═══ Input

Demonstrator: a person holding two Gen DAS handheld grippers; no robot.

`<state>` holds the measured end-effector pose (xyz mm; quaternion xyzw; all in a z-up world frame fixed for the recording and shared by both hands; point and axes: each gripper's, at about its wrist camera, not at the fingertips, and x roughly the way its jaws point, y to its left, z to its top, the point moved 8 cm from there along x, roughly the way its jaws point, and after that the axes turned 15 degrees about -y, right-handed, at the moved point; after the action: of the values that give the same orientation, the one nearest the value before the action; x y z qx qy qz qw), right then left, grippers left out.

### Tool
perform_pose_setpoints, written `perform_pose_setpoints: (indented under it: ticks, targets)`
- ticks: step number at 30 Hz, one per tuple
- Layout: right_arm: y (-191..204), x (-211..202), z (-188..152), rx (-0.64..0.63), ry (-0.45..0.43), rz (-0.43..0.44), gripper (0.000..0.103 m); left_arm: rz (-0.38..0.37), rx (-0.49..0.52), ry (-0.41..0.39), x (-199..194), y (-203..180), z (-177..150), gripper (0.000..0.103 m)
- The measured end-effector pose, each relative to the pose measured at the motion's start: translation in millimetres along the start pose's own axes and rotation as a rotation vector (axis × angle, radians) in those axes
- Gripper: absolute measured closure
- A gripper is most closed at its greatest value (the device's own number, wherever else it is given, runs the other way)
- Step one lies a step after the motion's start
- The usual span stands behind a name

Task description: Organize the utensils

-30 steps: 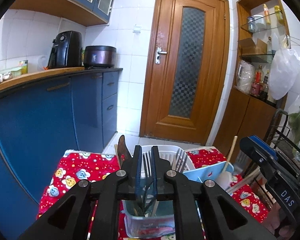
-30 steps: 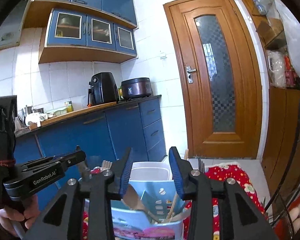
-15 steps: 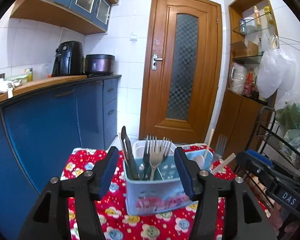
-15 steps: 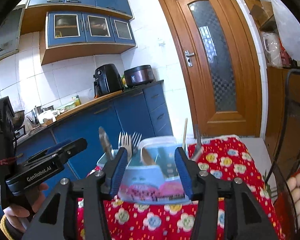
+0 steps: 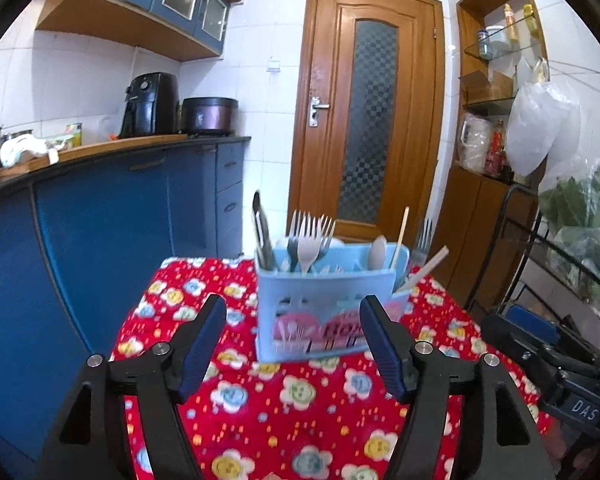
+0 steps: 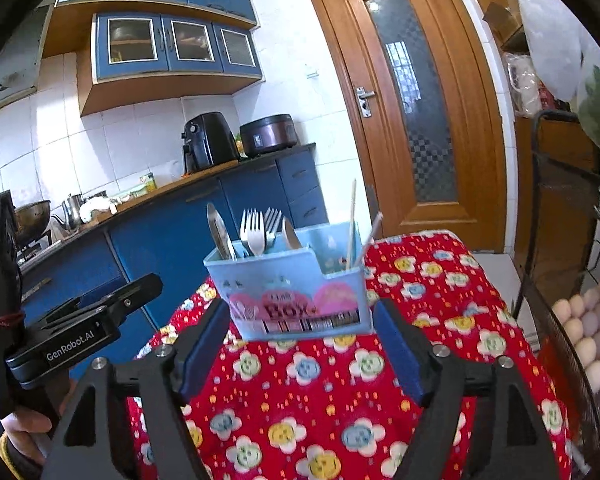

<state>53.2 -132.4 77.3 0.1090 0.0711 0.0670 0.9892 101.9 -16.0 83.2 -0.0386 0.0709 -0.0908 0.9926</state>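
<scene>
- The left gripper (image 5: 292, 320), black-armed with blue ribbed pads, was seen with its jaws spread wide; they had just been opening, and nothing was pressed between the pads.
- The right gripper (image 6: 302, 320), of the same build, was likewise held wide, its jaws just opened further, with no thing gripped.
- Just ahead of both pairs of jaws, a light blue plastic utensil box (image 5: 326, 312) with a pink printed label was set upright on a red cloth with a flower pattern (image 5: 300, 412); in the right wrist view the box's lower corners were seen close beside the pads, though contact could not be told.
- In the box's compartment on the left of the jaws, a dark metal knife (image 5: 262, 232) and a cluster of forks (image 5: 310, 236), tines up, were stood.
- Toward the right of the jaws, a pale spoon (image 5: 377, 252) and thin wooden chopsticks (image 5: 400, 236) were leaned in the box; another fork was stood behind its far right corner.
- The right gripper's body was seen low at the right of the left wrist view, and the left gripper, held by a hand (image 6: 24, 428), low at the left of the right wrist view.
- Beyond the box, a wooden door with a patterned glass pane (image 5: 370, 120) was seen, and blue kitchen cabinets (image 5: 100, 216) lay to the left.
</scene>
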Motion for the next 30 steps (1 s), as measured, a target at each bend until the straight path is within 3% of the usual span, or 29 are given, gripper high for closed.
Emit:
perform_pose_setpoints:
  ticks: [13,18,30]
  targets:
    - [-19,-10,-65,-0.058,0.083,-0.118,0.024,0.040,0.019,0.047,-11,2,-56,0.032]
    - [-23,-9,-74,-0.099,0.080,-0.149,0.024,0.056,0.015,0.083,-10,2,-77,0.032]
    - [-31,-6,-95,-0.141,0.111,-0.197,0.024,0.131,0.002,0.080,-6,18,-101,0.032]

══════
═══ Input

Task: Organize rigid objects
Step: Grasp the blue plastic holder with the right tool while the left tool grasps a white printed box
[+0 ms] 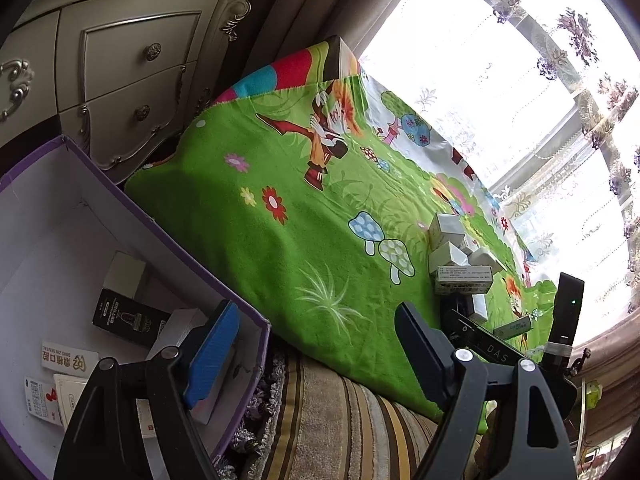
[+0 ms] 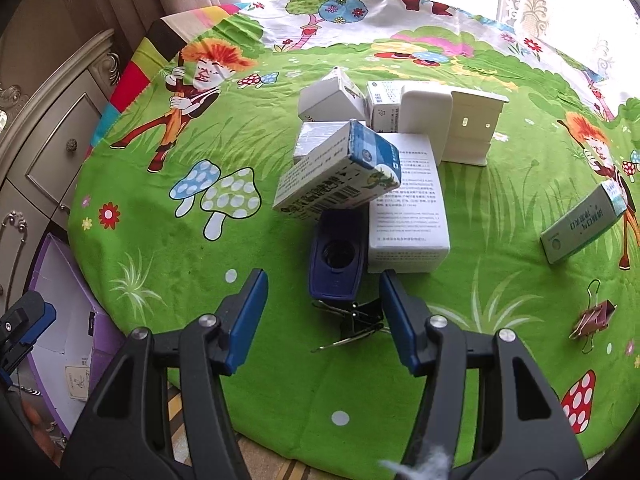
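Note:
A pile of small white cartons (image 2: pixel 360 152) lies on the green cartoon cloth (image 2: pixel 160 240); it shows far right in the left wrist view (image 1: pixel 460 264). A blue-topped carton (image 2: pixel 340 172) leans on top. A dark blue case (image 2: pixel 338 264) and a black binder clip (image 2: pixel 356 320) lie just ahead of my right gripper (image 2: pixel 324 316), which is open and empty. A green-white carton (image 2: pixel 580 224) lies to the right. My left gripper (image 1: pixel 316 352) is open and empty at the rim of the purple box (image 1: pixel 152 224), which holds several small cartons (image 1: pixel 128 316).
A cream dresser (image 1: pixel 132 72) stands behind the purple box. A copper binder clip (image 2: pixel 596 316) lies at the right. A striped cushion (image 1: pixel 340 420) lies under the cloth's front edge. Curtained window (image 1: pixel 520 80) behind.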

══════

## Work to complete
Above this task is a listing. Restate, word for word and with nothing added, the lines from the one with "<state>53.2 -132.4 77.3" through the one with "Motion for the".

## Reply
<state>53.2 -132.4 77.3 0.1090 0.0711 0.0670 0.9892 101.9 -16.0 83.2 -0.0386 0.0709 -0.0908 0.9926</state>
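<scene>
- The left gripper (image 5: 292, 320), black-armed with blue ribbed pads, was seen with its jaws spread wide; they had just been opening, and nothing was pressed between the pads.
- The right gripper (image 6: 302, 320), of the same build, was likewise held wide, its jaws just opened further, with no thing gripped.
- Just ahead of both pairs of jaws, a light blue plastic utensil box (image 5: 326, 312) with a pink printed label was set upright on a red cloth with a flower pattern (image 5: 300, 412); in the right wrist view the box's lower corners were seen close beside the pads, though contact could not be told.
- In the box's compartment on the left of the jaws, a dark metal knife (image 5: 262, 232) and a cluster of forks (image 5: 310, 236), tines up, were stood.
- Toward the right of the jaws, a pale spoon (image 5: 377, 252) and thin wooden chopsticks (image 5: 400, 236) were leaned in the box; another fork was stood behind its far right corner.
- The right gripper's body was seen low at the right of the left wrist view, and the left gripper, held by a hand (image 6: 24, 428), low at the left of the right wrist view.
- Beyond the box, a wooden door with a patterned glass pane (image 5: 370, 120) was seen, and blue kitchen cabinets (image 5: 100, 216) lay to the left.
</scene>
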Motion for the next 30 steps (1 s), as measured, a target at each bend until the straight path is within 3% of the usual span, or 29 are given, gripper high for closed.

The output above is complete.